→ Your instructions:
Your task is to repeat the entries exactly from their first line through the line with "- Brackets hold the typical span", and to stop there.

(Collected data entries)
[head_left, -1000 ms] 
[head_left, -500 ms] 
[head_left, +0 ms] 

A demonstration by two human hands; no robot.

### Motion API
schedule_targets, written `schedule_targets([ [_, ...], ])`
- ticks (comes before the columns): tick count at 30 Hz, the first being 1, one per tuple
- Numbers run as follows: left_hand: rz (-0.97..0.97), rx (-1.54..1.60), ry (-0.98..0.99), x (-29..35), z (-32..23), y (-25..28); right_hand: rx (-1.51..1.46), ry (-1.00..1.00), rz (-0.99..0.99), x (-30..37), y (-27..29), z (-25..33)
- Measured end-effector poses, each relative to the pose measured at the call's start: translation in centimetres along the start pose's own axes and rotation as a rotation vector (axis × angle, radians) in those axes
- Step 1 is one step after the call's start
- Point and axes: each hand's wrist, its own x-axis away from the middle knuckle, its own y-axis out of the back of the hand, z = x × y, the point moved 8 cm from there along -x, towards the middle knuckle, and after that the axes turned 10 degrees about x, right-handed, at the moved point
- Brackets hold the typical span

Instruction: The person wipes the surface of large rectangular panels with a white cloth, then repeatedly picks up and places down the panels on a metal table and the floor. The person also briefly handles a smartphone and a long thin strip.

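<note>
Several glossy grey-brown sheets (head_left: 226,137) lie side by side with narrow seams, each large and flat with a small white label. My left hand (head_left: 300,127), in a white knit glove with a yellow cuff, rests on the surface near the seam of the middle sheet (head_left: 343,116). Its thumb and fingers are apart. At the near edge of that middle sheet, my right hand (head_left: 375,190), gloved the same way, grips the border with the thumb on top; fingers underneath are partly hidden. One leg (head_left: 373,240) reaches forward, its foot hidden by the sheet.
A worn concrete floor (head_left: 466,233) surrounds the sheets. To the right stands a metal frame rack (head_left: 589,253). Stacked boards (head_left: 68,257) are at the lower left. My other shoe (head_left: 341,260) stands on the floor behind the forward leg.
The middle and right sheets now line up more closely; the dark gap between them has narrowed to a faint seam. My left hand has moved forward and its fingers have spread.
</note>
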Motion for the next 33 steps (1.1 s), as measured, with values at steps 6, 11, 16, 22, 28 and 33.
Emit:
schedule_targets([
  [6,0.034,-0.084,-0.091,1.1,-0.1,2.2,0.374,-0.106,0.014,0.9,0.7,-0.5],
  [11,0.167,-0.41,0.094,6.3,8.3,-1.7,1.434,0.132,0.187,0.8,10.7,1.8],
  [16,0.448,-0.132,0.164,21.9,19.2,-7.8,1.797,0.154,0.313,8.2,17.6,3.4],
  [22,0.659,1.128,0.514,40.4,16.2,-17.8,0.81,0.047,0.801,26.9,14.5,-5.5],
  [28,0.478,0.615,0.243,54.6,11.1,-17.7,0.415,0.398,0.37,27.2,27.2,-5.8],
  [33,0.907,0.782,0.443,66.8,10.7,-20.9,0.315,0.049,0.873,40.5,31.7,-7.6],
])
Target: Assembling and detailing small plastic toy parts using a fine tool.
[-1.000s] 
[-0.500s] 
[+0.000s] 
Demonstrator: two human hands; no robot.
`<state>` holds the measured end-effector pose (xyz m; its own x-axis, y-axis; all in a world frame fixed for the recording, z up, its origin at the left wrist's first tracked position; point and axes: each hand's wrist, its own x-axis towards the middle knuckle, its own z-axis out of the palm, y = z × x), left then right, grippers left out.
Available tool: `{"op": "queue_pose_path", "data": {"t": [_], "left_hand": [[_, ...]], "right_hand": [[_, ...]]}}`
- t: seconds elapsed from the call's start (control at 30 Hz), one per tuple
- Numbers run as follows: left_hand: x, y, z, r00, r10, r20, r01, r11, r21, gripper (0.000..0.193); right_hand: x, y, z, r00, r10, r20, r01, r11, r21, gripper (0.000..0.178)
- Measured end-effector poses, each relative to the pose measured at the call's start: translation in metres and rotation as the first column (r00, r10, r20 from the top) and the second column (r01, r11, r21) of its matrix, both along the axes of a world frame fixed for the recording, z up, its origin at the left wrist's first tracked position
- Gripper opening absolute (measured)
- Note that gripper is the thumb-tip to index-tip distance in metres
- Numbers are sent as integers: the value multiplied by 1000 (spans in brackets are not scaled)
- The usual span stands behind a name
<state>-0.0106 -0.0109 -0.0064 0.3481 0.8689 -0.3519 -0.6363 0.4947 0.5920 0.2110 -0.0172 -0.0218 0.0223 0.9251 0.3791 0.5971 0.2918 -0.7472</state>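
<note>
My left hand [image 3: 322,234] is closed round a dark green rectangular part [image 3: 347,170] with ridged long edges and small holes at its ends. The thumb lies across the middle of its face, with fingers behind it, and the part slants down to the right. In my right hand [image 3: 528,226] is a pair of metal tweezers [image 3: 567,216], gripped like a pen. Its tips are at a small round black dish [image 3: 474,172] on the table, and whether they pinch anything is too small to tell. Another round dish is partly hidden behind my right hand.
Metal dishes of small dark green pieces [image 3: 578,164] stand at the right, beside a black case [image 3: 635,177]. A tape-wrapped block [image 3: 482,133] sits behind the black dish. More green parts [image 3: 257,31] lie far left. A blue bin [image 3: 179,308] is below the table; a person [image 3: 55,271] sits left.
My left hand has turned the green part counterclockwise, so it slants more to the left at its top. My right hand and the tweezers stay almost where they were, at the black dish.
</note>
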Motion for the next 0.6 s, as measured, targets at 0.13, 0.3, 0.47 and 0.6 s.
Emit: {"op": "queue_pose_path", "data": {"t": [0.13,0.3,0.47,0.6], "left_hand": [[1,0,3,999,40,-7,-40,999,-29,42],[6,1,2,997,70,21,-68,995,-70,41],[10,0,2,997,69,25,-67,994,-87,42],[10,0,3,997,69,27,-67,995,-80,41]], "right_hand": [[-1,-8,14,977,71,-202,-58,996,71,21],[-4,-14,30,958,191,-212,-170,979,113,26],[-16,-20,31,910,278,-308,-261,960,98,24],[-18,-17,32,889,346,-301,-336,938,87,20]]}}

→ Result of this exercise:
[head_left, -1000 ms] 
[head_left, -500 ms] 
[head_left, +0 ms] 

A demonstration by two human hands; no robot.

### Motion API
schedule_targets, written `schedule_targets([ [_, ...], ])`
- ticks (comes before the columns): tick count at 30 Hz, the first being 1, one per tuple
- Numbers run as follows: left_hand: rz (-0.97..0.97), rx (-1.54..1.60), ry (-0.98..0.99), x (-29..35), z (-32..23), y (-25..28); right_hand: rx (-1.51..1.46), ry (-1.00..1.00), rz (-0.99..0.99), x (-30..37), y (-27..29), z (-25..33)
- Measured end-effector poses, each relative to the pose measured at the call's start: translation in centimetres along the start pose's own axes and rotation as a rotation vector (axis × angle, radians) in those axes
- Step 1 is one step after the call's start
- Point and axes: each hand's wrist, its own x-axis away from the middle knuckle, its own y-axis out of the back of the hand, z = x × y, the point moved 8 cm from there along -x, towards the middle knuckle, and after that the axes turned 10 degrees about x, right-handed, at the moved point
- Brackets hold the typical span

No further output is expected here.